At that time, the death toll was already 40.

Within minutes Conservative Party Leader Cory Bernardi released this statement: “There is never any justification nor excuse for such reprehensible attacks. That they happen in a place of worship and target people on the basis of their religious beliefs makes this crime even more heinous.”

Now I am no apologist for Islam.

I have grave concerns with the way it is practised in supposedly moderate Islamic countries like our cricketing friends Pakistan, and in Saudi Arabia and Indonesia.

I wrote about this for The Australian back in 2015 in the wake of the Charlie Hebdo massacre in Paris.

None of the abovementioned countries are ISIS caliphates but few Australians would disagree that their brand of “moderate” Islam is distasteful enough and is the last thing any of us would want here.

Their Sharia blasphemy laws do not allow freedom and tolerance for non-Muslims and punishment of gays and Christians can be brutal.

This brings me to Queensland Senator Fraser Anning. (Disclosure: I am seeking to replace preferably Greens Senator Larissa Waters or failing that, Senator Anning, at the May election).

His media statement issued in the aftermath of the killings effectively said the Christchurch mosques worshippers had it coming.

It is worth quoting the last two paragraphs of his statement because the import of what he said has been lost in the controversy, with many conservatives even believing Anning is simply the victim of political correctness.


“The truth is that Islam is not like any other faith. It is the religious equivalent of fascism. And just because the followers of this savage belief were not the killers in this instance, does not make them blameless.

“As we read in Matthew 26:52, ‘all that take the sword, shall perish by the sword’ and those who follow a violent religion that calls on them to murder us, cannot be too surprised when someone takes them at their word and responds in kind.”

It is often said that deception is served in large dollops of truth.

Yes, there are many extremists in Islam who ‘live by the sword’ and clearly there are those who want to ‘murder us’.

But that was not the men kneeling at Friday prayers when Brenton Tarrant walked in and started landing rapid-fire headshots like he was playing a macabre video game.

As a Christian who vehemently disagrees with Islam, I did not at all like Anning’s misrepresentation of Jesus’ words.

If they were ISIS fighters laying slain on the battlefield in Syria, this reference may have been warranted.

But the New Zealand mosque-goers were non-combatants.

The Bible Anning quotes teaches that it is never okay to respond to violence “in kind”.

I am and remain a critic of global Islam. I get that Islamists continue to wage bloody Jihad and that this is an on-going threat, even here in Australia.

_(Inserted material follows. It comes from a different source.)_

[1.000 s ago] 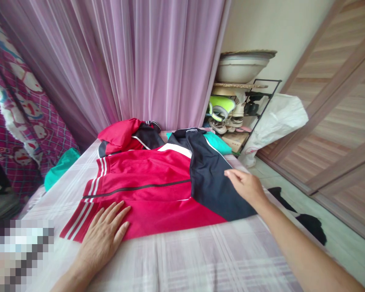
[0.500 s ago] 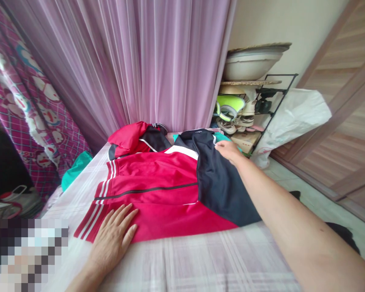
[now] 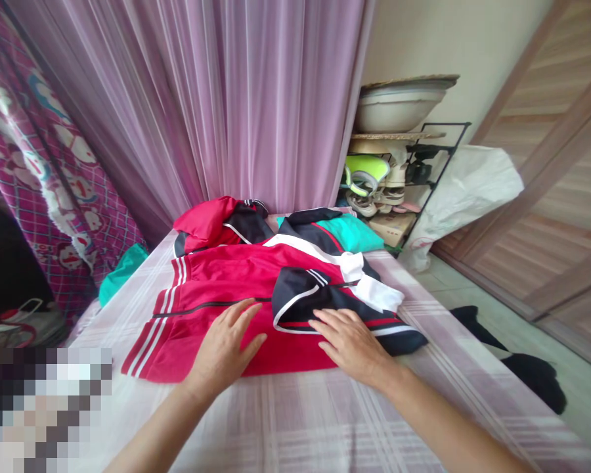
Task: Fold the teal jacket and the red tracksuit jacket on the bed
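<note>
A red track jacket (image 3: 226, 289) with white stripes and a dark zip line lies spread on the bed (image 3: 325, 420). Its navy and white sleeve part (image 3: 325, 299) is folded over onto the red body at the right. My left hand (image 3: 224, 348) lies flat on the red fabric, fingers spread, holding nothing. My right hand (image 3: 349, 341) rests flat on the folded navy part, fingers stretched out. A red and black hood (image 3: 217, 220) bunches at the far end of the jacket.
A teal garment (image 3: 352, 233) lies behind the jacket, another teal cloth (image 3: 123, 269) at the bed's left. Pink curtains (image 3: 217, 98) hang behind. A shoe rack (image 3: 398, 177) with a basin, a white bag (image 3: 467, 190) and dark cloths (image 3: 522, 368) on the floor are at right.
My right hand took the navy sleeve from the far right and folded it over onto the red body. My left hand slid right toward the jacket's middle.
</note>
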A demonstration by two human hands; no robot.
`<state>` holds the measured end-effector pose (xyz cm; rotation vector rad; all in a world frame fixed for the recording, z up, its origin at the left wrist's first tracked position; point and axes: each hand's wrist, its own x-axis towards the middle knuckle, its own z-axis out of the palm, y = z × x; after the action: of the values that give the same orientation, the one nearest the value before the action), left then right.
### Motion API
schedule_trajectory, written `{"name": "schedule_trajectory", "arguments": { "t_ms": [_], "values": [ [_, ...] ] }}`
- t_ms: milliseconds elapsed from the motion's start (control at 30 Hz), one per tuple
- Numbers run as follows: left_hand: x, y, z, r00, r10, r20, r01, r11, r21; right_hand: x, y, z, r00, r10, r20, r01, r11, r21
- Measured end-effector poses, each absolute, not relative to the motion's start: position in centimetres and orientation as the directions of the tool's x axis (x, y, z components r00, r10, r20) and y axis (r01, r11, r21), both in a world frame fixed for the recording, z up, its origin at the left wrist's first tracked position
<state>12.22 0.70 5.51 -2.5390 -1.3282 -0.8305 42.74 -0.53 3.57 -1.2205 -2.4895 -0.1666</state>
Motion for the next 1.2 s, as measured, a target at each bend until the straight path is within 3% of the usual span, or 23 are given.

I get that the left, in its typically hypocritical and hyperbolic fashion, is milking this tragedy to label any critic of Islam and immigration policy an enabler of mass murder.

Stupidly, Anning just gave them their biggest leg up.

Greens leader Richard di Natalie piously tweeted that “hate speech” on the right needed to be constrained.

He didn’t seem to mind when his party’s elected representatives engaged in what I call hate speech from the left.

Former Greens Senator Robert Simms and current Member for Melbourne Adam Bandt labelled me and my then organisation, Australian Christian Lobby, “bigots” and a “hate group” during the marriage debate.

Lost on Di Natalie was that this false and inflammatory rhetoric may have contributed to the 2016 fire-bombing of the ACL office in Deakin, causing $100,000 worth of damage in what was arguably Australia’s first modern act of politically-motivated terrorism.

But in spite of all this, if being a political conservative means I have to side with Anning then conservativism is not for me.

Whether on the left or right, no one deserves to die in retaliation for the actions of extremists who claim to be of them.

Yes, political correctness is a big problem.

But in this instance, Senator Anning is not its victim.

The victims are those whose blood is on the carpet of the two Christchurch mosques.

And they are blameless.

Lyle Shelton is federal communications director for the Australian Conservatives and their Queensland Senate candidate.